Raising similar issues, a man in Kansas has sued Facebook claiming that its use of tracking cookies violates federal wiretapping laws.
Image: CC BY-NC-ND 2.0 / roboppy
Brian Proffitt at ITWorld has an interesting post on possible downsides to software as a service (SaaS), specifically Amazon Silk. Amaz0n Silk is a new “cloud-powered” web browser which will work with Amazon’s new ereader/tablet, the Kindle Fire. Silk uses Amazon’s cloud-based web service (AWS) to perform faster. From its website:
With Amazon Silk, most of the heavy-lifting is shifted from the processor on your device to our powerful AWS servers. Access to such lightning fast CPUs, expansive memory, and huge network connections allows the performance of Amazon Silk to transcend the capabilities of your local device. Amazon Silk isn’t just about massive computing power, however. Because much of the intelligence of the browser is in the cloud, a number of performance enhancements become possible, including squeezing the utmost throughput out of your “last mile” connection, smart caching both on your device and on our servers, and on-the-fly content optimizations. In addition, Amazon Silk has the ability to learn about traffic patterns on individual sites over time, allowing it to begin fetching the next page that users may wish to visit.
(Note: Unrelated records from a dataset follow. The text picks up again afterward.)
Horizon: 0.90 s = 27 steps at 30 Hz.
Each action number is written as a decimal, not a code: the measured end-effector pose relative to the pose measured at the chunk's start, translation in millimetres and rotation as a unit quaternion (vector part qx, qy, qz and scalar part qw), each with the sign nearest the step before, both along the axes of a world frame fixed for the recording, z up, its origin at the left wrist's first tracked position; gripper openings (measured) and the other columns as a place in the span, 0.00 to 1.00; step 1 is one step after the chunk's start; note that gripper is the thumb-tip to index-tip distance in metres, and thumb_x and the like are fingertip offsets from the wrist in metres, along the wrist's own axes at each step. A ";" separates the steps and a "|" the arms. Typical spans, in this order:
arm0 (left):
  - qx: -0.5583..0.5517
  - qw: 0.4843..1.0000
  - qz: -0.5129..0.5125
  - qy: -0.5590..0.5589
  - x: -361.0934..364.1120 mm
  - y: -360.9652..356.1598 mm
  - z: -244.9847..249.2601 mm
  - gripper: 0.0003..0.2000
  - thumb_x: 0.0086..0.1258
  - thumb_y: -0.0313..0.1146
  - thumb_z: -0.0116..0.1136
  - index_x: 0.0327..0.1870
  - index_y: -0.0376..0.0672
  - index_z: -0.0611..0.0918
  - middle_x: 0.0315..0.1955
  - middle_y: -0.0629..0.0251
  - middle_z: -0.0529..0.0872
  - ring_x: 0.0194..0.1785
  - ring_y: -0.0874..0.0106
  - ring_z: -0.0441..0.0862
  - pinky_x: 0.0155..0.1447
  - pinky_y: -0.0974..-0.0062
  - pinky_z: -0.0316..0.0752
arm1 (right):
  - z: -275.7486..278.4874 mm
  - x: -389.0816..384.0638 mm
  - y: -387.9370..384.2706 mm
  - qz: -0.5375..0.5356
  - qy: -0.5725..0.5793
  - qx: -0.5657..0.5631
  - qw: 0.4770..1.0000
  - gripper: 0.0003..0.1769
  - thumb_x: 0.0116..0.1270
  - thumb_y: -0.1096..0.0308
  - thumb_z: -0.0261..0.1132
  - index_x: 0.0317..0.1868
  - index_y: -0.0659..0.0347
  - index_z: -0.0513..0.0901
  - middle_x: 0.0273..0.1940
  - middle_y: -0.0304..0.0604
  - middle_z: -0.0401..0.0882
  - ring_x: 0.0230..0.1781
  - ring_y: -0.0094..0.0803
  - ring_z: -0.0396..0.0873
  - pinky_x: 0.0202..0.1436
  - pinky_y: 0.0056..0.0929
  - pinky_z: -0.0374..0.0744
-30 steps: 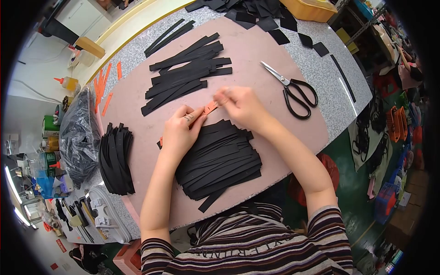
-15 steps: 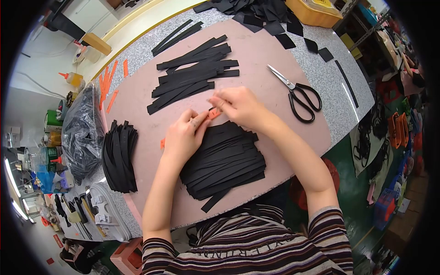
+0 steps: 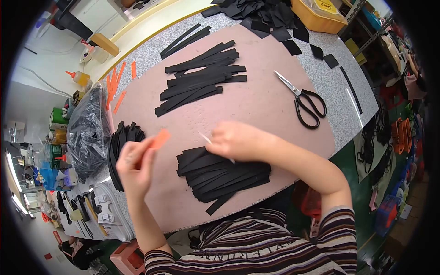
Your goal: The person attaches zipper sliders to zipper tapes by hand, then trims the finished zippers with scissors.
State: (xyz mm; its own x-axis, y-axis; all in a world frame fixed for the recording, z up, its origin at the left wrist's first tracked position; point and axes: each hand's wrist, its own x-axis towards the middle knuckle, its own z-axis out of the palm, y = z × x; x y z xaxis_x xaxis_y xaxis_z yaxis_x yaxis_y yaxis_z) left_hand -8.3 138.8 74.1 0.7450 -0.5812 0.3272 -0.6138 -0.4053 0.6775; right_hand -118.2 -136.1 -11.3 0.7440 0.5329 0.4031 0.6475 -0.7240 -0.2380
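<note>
Near the left black pile, my left hand (image 3: 135,165) pinches an orange strip (image 3: 160,139), slightly blurred. My right hand (image 3: 229,140) is closed around a thin whitish pointed tool (image 3: 204,137), at the top edge of a large pile of black strips (image 3: 224,176). Another black pile (image 3: 120,151) lies partly behind my left hand. Farther up the pink mat (image 3: 256,101), more black strips (image 3: 201,78) lie in loose rows. Black-handled scissors (image 3: 305,101) rest on the right with blades slightly parted.
Orange strips (image 3: 112,87) lie at the upper left, beside a clear bag of black material (image 3: 87,133). Black square pieces (image 3: 275,18) and a yellow bin (image 3: 316,16) stand at the back. A white case (image 3: 110,208) sits at the lower left.
My left hand has moved left, away from my right hand, with the orange strip. My right hand has moved down toward the large pile, and the thin tool now shows. The view has shifted slightly.
</note>
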 end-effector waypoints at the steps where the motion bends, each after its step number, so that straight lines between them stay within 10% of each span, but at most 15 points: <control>1: -0.019 1.000 0.021 -0.005 6.6 5.4 0.2 0.12 0.72 0.22 0.67 0.54 0.40 0.91 0.33 0.71 0.80 0.30 0.83 0.72 0.32 0.83 0.63 | -1.0 -7.6 2.5 -0.001 0.024 0.031 0.999 0.04 0.62 0.70 0.66 0.36 0.60 0.82 0.30 0.42 0.82 0.39 0.40 0.83 0.48 0.41 0.82; 5: -0.074 0.997 0.020 -0.005 15.7 -9.8 -17.8 0.11 0.74 0.22 0.67 0.54 0.38 0.90 0.34 0.73 0.79 0.29 0.85 0.68 0.32 0.84 0.60 | -8.1 40.7 -18.6 -0.149 0.016 0.185 0.971 0.09 0.62 0.68 0.74 0.42 0.59 0.85 0.33 0.44 0.82 0.41 0.46 0.80 0.51 0.43 0.77; 17: -0.064 0.998 0.006 -0.004 12.2 -22.9 -28.5 0.11 0.72 0.27 0.71 0.54 0.39 0.91 0.32 0.72 0.80 0.29 0.84 0.70 0.31 0.83 0.62 | -11.8 140.1 -39.5 -0.403 0.120 0.088 0.903 0.19 0.59 0.57 0.81 0.47 0.51 0.85 0.52 0.40 0.76 0.63 0.41 0.69 0.62 0.50 0.62; 24: -0.115 0.991 0.052 -0.044 14.8 -18.9 -22.6 0.11 0.75 0.24 0.67 0.56 0.38 0.90 0.36 0.74 0.80 0.32 0.86 0.71 0.34 0.85 0.64 | -3.8 93.6 -21.2 -0.102 -0.137 0.025 0.985 0.09 0.61 0.70 0.72 0.34 0.55 0.78 0.39 0.38 0.78 0.45 0.39 0.78 0.50 0.38 0.73; 27: -0.130 0.986 0.094 -0.037 22.7 -14.4 -21.9 0.11 0.75 0.24 0.67 0.56 0.37 0.90 0.37 0.72 0.81 0.35 0.84 0.75 0.36 0.85 0.67 | -22.2 41.3 -9.1 -0.053 -0.027 0.036 0.998 0.09 0.66 0.65 0.73 0.40 0.60 0.82 0.39 0.42 0.80 0.49 0.40 0.80 0.54 0.38 0.78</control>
State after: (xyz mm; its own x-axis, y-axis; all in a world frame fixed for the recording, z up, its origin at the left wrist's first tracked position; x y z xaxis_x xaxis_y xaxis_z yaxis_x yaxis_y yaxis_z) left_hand 14.4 124.4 52.2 0.8006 -0.3237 0.5042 -0.5954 -0.3349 0.7303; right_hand -76.9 -145.2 -33.5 0.7712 0.4204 0.4781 0.5812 -0.7715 -0.2590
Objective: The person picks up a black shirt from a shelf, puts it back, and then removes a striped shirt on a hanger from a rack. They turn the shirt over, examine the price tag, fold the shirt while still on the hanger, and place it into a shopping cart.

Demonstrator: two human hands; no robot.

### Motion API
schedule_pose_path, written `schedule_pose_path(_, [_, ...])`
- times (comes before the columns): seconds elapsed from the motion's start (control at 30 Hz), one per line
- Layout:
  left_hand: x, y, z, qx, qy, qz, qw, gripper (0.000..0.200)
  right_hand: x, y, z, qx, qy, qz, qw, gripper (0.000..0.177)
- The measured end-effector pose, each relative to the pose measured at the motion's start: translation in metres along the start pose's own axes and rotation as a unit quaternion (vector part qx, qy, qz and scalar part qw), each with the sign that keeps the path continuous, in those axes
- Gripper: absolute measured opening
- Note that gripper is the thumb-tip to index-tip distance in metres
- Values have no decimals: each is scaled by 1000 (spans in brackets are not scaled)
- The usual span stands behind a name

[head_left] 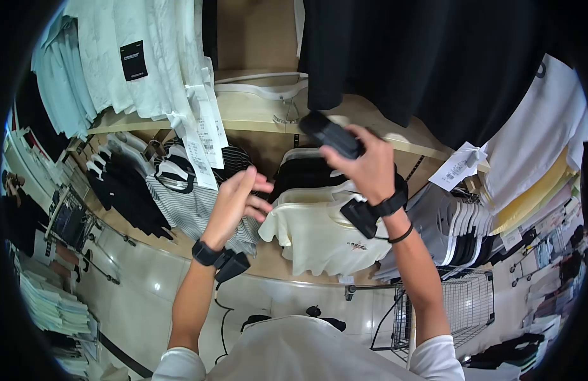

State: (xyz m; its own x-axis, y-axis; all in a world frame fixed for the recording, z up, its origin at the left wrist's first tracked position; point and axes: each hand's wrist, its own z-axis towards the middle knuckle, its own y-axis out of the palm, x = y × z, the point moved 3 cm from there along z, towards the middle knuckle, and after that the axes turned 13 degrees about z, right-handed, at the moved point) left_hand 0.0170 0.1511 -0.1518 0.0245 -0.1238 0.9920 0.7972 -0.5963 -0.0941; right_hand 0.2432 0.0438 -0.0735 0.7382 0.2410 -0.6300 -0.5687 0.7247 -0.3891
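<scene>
A person in a clothing shop is gripping a black handheld device [331, 134] in the right hand [370, 170], fingers curled around its lower end, and is holding it up in front of a wooden shelf [256, 117]. The left hand [233, 204] is hovering empty, fingers loosely spread, just before a rail of striped shirts [192, 209]. Cream T-shirts [313, 232] are hanging between the two forearms. A dark hanging garment [433, 57] is crowding in just above the device, and long paper tags [208, 136] are dangling from pale shirts [135, 51] over the left hand. A black strap [208, 254] is circling each wrist. A wire basket [462, 311] is standing low beside the right arm.
</scene>
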Motion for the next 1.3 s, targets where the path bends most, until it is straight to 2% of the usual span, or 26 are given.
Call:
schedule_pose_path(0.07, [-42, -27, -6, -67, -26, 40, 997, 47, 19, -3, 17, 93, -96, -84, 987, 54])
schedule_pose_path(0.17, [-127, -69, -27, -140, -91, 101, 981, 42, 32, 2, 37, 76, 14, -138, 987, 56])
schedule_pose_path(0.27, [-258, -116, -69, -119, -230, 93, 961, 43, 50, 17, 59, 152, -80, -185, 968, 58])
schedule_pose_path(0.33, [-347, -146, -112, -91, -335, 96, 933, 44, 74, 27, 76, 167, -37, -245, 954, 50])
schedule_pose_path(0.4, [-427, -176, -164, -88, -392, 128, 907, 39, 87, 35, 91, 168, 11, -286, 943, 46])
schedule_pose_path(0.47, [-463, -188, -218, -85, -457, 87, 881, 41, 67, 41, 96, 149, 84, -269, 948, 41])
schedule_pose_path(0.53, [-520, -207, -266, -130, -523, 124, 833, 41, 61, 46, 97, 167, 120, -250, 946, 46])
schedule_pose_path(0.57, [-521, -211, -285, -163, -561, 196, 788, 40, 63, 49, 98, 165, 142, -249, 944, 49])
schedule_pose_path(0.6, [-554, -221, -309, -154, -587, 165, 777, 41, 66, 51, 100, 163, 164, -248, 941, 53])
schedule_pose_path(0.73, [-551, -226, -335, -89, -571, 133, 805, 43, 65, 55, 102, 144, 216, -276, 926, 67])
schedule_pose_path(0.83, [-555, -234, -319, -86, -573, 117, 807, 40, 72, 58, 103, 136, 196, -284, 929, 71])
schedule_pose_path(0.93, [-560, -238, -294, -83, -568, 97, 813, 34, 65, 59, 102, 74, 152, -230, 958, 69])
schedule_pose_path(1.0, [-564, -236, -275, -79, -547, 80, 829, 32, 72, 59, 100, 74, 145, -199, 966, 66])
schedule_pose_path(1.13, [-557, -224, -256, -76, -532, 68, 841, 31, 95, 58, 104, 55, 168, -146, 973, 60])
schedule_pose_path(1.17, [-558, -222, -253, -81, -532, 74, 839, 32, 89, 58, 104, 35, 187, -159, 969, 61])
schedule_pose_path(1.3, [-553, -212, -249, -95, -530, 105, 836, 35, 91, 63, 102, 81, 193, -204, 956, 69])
As ITWorld points out, however, there are two main concerns. The first is privacy. Although Amazon will let you opt out of this feature, by default it will keep track of your browsing habits. Amazon claims that the data will be held in aggregate, which would make it hard to identify individual users, but Mr. Proffitt points out that it would be difficult to make this work considering that “location-based services like Yelp and Latitude will need some sort of unique ID to figure out where you are.” It other words, it may be possible for someone to determine your browsing history without ever accessing your physical machine.
The second concern is that services like these have a danger of confining Internet users. In the Amazon Silk example, while it should theoretically be possible to use Silk to access any site on the Web, it must be tempting for Amazon to drive traffic towards their services. As SaaS proliferates, more companies may try to lock-in users rather than allow them to browse the Internet generally.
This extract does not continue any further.